Going aft, I met Tom Pim, for he and I were in the first watch. We were pacing the deck together, when we were joined by one of our passengers, Ensign Duffy.

“Can’t sleep, my dear fellows,” he said in a melancholy tone, which made Tom and me laugh. “My thoughts are running on a charming little girl I met at Kingston. I was making prodigious way with her when we were ordered off to the out-of-the-way corner of the world to which you are carrying us, and the chances are we shall not meet again.”

“What’s her name, Duffy?” I asked.

“Lucy Talboys,” he answered promptly. “I don’t mind telling you young fellows, as you are not likely to prove rivals; but I say, if either of you meet her I wish you’d put in a word about me. Say how miserable I looked, and that you are sure I had left my heart at Kingston.”

“I will gladly say anything you wish; but perhaps she will think you left it with some other lady,” I observed.

“Say I was always sighing and uttering ‘Lucy! Lucy!’ in my sleep.”

“I’ll not say anything of the sort,” exclaimed Tom. “I never heard you utter her name till now, and I don’t believe she cares the snuff of a candle for you.”

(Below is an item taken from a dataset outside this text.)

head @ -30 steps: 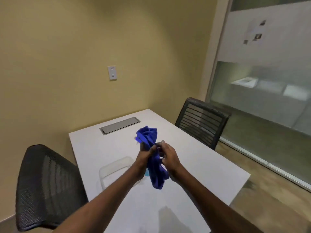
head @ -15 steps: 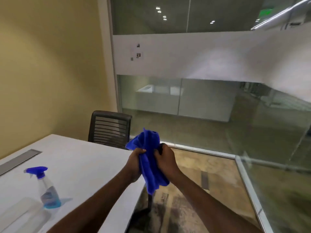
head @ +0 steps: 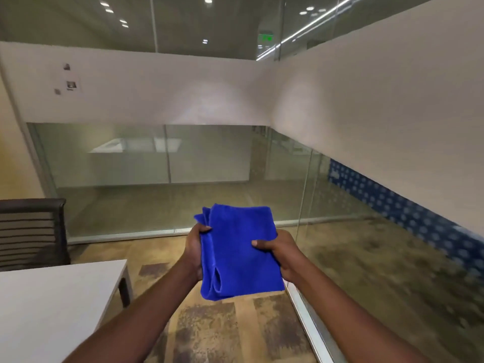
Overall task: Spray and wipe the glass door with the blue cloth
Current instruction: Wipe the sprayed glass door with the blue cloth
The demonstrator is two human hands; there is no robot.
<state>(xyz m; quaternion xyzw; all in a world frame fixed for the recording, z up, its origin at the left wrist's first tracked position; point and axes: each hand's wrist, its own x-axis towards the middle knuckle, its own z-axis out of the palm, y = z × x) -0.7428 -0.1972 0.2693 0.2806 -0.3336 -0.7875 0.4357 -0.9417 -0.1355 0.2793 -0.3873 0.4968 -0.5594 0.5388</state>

Just as we were about to go below, at eight bells, we made out Portland Point broad on our starboard beam, so that we hoped, should the wind not fail us before morning, to be well to the westward of it. We were just turning into our hammocks, the other watch having been called, when we heard the canvas flap loudly against the masts, and were summoned on deck again to take in studding-sails. Still the land wind favoured us, the sails once more bulged out, and before we went below we had brought Portland Point on the quarter. When we went on deck again in the morning the frigate lay nearly becalmed off Carlisle Bay, thence we had a westerly course to Pedro Bluff. The sun, as it rose higher and higher in the cloudless sky, beat down hot and strong upon our heads, while officers and men, as they paced the deck, whistled perseveringly for a breeze. At length a dark blue line was seen extending in the south-east across the shining waters. It approached rapidly. Presently the canvas blew out, and with tacks on board we stood along the coast. Our speed increased with the rising breeze. We were not long in getting round Pedro Bluff, when we stood directly for Savannah-le-Mer, then a pretty flourishing little town at the south-west end of the island. Here we were to land some of the redcoats, and were to take the rest round to Montego Bay, at the north-west end of Jamaica. We came off it on the following morning.

As the harbour is intricate, we hove-to outside, while the soldiers were landed in the boats. I went in one, and Tom Pim in another, the second lieutenant having the command of the whole. We had a long and a hot pull, and Ensign Duffy, who was in my boat, declared that if it was proportionately hot on shore to what it was on the water, he should expect to be turned into baked meat before he had been there long. Larry was pulling bow-oar, and very well he pulled by this time, for though he was a perfect greenhorn when he came to sea, he had been accustomed to row on the Shannon.

The frigate, I should have said, was to call on her way back for some of the soldiers whom those we took out had come to relieve. Our approach had been seen by the officers at the barracks, which were situated about a mile from the town; and they came down to welcome their comrades in arms. Leaping on shore, the rocks which formed the landing-place being slippery, I fell, and came down on my knees with great force. I felt that I was severely hurt, and on attempting to rise, found it impossible to do so, even with the assistance of Larry, who sprang to my side, uttering an exclamation of sorrow. On this, one of the officers, whom I perceived by his dress to be a surgeon, came up to me, and at once examined my hurt.